ACTIVITY = With the material below, print exactly the lines between the line holding "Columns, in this" and the line holding "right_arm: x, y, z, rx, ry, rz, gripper", inclusive. Add nothing else.

DATASET SECTION =

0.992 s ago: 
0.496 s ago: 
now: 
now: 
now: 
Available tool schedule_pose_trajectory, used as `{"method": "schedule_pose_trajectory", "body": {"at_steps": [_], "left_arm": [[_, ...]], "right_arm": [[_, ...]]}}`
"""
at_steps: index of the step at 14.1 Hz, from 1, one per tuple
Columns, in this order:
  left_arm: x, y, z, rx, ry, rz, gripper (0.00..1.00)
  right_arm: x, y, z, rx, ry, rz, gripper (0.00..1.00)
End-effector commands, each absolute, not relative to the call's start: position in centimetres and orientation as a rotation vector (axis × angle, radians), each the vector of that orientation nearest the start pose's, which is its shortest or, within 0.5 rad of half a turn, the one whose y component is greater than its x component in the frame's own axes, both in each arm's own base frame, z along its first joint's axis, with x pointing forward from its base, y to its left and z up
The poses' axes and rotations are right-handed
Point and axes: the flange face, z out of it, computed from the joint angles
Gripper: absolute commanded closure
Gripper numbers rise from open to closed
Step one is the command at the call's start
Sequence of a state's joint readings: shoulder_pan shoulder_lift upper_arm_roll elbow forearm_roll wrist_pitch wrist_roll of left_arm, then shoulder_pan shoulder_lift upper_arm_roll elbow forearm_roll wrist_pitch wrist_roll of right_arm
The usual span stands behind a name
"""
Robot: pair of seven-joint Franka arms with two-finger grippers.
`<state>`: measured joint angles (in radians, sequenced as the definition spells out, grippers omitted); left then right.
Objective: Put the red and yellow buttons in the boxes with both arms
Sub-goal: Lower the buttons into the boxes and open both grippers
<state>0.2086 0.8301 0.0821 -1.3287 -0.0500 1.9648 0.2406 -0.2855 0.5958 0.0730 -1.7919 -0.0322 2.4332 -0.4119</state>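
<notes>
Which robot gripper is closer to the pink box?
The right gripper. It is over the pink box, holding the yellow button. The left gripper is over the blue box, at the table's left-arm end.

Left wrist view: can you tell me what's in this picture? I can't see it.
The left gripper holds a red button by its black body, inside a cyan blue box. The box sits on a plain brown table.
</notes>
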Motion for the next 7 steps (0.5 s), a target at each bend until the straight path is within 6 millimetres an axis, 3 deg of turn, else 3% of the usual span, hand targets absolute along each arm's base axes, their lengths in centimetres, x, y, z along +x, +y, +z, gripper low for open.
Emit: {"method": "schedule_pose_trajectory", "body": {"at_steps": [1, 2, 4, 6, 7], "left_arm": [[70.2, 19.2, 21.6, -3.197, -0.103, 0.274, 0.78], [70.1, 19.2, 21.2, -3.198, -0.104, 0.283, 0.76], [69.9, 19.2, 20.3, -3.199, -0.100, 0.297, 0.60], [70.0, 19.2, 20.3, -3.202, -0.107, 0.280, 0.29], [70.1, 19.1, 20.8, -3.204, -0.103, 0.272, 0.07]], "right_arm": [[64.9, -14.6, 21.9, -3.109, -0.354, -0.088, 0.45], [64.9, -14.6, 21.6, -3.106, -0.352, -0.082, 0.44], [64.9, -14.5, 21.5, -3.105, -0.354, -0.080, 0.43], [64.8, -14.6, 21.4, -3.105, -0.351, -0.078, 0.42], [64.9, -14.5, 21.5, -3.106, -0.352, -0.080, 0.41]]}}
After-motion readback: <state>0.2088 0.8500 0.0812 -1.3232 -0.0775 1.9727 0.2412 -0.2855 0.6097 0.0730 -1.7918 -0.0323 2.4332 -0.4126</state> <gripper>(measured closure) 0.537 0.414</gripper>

EXPECTED OUTPUT =
Columns, in this order:
  left_arm: x, y, z, rx, ry, rz, gripper (0.00..1.00)
  right_arm: x, y, z, rx, ry, rz, gripper (0.00..1.00)

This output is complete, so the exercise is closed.